- EXERCISE -
How many of the lines below have "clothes" in them? Say the number and nothing more.

- DATA SUPPLIED -
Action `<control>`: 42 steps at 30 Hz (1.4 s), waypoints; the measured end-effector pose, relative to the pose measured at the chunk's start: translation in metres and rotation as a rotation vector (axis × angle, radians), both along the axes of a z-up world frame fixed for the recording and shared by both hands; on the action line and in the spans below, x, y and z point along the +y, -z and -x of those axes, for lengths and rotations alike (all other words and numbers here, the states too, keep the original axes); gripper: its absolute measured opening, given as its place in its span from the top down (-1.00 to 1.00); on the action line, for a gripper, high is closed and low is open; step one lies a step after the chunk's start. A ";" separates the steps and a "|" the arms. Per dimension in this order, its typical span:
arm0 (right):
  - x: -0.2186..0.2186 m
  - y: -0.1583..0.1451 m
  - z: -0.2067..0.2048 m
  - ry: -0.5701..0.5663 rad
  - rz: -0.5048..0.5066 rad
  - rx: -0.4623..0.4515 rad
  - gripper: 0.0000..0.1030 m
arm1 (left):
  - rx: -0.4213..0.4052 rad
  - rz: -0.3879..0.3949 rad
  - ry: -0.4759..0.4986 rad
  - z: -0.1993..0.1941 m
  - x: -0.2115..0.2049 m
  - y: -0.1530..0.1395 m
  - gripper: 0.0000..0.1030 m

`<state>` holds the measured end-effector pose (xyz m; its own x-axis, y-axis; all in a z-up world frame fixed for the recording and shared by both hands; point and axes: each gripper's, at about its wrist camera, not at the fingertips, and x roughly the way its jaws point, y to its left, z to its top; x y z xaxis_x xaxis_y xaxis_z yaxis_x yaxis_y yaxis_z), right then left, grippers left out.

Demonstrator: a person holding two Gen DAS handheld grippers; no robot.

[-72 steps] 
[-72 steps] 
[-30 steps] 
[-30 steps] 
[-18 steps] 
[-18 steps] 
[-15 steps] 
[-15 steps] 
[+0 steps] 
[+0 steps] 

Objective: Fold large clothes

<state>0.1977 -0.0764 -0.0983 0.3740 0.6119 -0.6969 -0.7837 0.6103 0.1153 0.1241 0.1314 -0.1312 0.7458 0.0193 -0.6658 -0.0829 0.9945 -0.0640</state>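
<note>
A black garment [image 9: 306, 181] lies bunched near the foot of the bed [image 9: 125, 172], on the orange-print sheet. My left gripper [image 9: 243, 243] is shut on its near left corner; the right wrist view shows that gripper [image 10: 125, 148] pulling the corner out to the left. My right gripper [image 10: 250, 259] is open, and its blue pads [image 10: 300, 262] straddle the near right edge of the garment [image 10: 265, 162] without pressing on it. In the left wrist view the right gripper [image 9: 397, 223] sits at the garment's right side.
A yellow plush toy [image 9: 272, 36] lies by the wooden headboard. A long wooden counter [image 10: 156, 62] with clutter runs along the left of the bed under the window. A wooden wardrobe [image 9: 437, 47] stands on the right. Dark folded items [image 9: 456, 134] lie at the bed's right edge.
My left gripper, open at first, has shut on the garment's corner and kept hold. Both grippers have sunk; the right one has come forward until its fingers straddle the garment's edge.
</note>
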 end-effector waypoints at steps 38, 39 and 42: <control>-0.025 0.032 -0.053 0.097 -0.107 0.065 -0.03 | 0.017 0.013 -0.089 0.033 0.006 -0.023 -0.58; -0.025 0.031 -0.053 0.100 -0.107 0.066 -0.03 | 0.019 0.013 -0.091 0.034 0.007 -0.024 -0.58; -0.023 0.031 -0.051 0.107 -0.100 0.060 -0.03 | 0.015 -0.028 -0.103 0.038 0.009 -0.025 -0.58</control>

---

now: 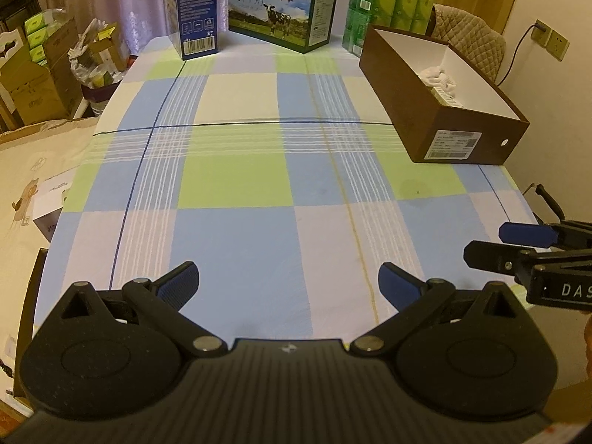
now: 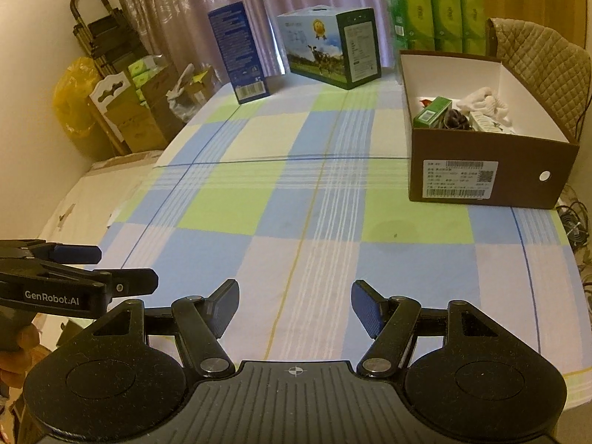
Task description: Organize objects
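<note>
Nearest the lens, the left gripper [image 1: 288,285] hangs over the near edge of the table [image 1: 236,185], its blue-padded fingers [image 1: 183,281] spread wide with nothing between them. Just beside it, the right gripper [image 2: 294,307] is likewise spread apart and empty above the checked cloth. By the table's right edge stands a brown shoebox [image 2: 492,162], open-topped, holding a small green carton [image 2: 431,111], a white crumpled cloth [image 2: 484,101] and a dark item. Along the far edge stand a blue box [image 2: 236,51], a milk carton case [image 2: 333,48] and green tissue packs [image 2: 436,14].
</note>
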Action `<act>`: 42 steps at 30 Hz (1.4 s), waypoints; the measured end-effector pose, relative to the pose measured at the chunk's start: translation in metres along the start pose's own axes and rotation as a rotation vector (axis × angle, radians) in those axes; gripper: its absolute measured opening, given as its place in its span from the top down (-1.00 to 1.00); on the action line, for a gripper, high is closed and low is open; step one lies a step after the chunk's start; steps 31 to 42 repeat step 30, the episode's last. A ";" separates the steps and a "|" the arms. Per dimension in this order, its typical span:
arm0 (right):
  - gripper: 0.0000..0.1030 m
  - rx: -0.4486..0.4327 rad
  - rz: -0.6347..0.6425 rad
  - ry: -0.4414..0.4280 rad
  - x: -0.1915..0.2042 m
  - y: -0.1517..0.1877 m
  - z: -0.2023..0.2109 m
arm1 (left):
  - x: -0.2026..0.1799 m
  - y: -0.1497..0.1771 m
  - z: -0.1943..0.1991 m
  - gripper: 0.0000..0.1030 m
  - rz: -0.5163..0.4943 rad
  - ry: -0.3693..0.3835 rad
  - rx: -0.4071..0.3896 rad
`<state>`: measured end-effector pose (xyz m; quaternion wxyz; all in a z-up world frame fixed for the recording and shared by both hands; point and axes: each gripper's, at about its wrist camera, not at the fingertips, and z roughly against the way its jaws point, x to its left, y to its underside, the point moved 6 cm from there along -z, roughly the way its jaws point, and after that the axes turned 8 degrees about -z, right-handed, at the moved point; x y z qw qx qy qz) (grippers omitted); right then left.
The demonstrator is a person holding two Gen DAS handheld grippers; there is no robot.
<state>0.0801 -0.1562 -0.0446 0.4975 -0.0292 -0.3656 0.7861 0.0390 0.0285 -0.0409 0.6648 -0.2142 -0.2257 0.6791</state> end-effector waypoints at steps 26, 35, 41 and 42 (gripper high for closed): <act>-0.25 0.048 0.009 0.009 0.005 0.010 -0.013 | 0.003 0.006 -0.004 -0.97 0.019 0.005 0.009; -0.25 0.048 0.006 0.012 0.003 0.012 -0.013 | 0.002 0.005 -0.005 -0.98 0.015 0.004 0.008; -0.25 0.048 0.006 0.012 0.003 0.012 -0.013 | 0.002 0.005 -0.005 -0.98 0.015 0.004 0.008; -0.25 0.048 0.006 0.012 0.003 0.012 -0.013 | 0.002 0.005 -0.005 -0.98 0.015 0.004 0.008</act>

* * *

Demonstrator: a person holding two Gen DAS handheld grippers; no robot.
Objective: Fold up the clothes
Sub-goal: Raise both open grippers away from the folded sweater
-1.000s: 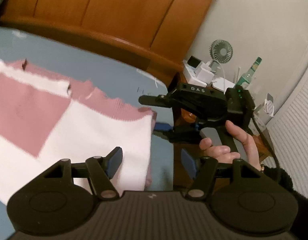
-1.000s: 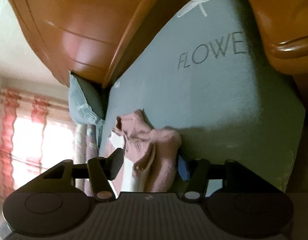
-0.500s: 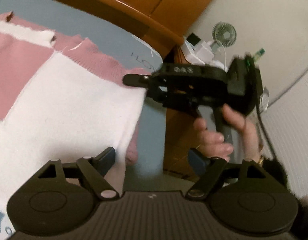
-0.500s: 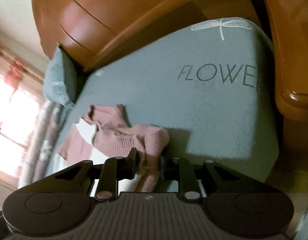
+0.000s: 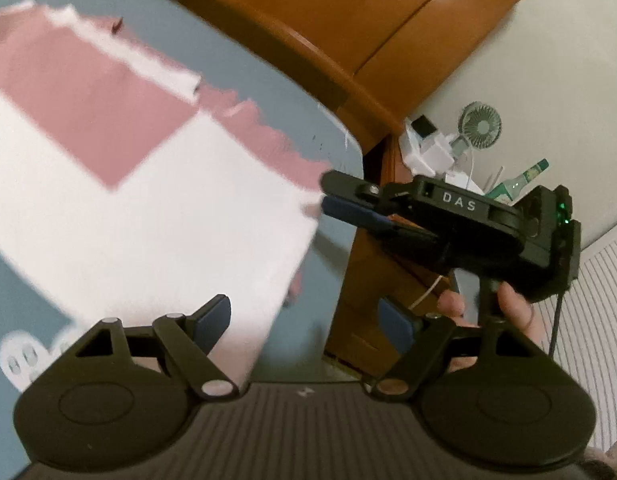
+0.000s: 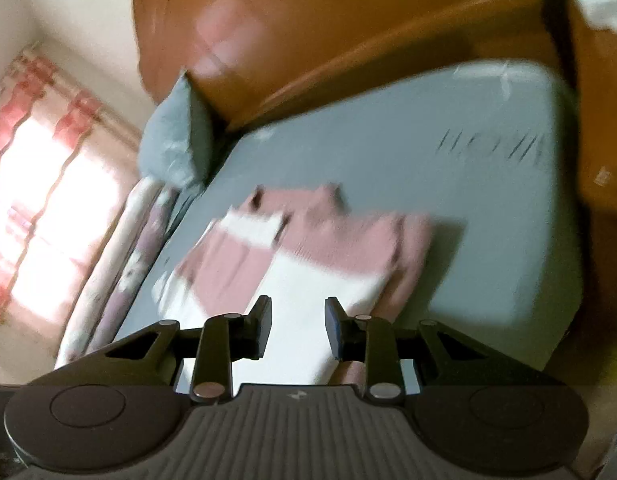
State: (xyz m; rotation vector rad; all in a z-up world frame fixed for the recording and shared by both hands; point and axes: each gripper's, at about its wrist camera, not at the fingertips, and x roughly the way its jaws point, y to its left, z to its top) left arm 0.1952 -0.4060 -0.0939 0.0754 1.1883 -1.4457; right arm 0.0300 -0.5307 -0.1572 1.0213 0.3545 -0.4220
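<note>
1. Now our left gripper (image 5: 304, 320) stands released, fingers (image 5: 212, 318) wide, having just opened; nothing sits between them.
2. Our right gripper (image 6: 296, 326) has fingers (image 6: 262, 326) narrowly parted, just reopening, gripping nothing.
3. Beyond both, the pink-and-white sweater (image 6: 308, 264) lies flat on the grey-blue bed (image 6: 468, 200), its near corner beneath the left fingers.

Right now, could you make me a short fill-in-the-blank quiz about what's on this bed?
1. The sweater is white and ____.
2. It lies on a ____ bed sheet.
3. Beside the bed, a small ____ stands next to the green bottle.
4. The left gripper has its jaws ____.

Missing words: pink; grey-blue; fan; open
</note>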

- YOUR RESPONSE -
2